Oui, si j´étais femme, aimable et jolie, Je voudrais, Julie, Faire comme vous ; Sans peur ni pitié, sans choix ni mystère, A toute la terre
Faire les yeux doux.
Je voudrais n´avoir de soucis au monde Que ma taille ronde, Mes chiffons chéris, Et de pied en cap être la poupée La mieux équipée De Rome à Paris.
Je voudrais garder pour toute science Cette insouciance Qui vous va si bien ; Joindre, comme vous, à l´étourderie Cette rêverie Qui ne pense à rien.
Je voudrais pour moi qu´il fût toujours fête, Et tourner la tête,
Aux plus orgueilleux ; Être en même temps de glace et de flamme, La haine dans l´âme, L´amour dans les yeux.
Je détesterais, avant toute chose, Ces vieux teints de rose Qui font peur à voir. Je rayonnerais, sous ma tresse brune, Comme un clair de lune En capuchon noir.
Car c´est si charmant et c´est si commode, Ce masque à la mode, Cet air de langueur ! Ah ! que la pâleur est d´un bel usage ! Jamais le visage N´est trop loin du coeur.
Je voudrais encore avoir vos caprices, Vos soupirs novices, Vos regards savants. Je voudrais enfin, tant mon coeur vous aime, Être en tout vous-même Pour deux ou trois ans.
Il est un seul point, je vous le confesse, Où votre sagesse Me semble en défaut. Vous n´osez pas être assez inhumaine. Votre orgueil vous gêne ; Pourtant il en faut.
Je ne voudrais pas, à la contredanse, Sans quelque prudence Livrer mon bras nu ;
Puis, au cotillon, laisser ma main blanche Traîner sur la manche Du premier venu.
Si mon fin corset, si souple et si juste, D´un bras trop robuste Se sentait serré, J´aurais, je l´avoue, une peur mortelle Qu´un bout de dentelle N´en fût déchiré.
Chacun, en valsant, vient sur votre épaule Réciter son rôle D´amoureux transi ; Ma beauté, du moins, sinon ma pensée, Serait offensée D´être aimée ainsi.
Je ne voudrais pas, si j´étais Julie, N´être que jolie Avec ma beauté.
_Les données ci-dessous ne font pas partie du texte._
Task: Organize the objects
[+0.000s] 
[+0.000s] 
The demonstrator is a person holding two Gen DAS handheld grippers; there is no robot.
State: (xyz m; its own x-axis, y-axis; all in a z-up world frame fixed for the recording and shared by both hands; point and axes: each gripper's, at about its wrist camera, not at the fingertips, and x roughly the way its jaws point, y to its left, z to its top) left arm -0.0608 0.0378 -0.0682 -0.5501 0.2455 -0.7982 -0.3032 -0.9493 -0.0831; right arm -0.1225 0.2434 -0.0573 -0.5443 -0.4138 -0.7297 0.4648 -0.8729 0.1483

Jusqu´au bout des doigts je serais duchesse. Comme ma richesse, J´aurais ma fierté.
Voyez-vous, ma chère, au siècle où nous sommes, La plupart des hommes Sont très inconstants. Sur deux amoureux pleins d´un zèle extrême, La moitié vous aime Pour passer le temps.
Quand on est coquette, il faut être sage. L´oiseau de passage Qui vole à plein coeur
Ne dort pas en l´air comme une hirondelle, Et peut, d´un coup d´aile, Briser une fleur.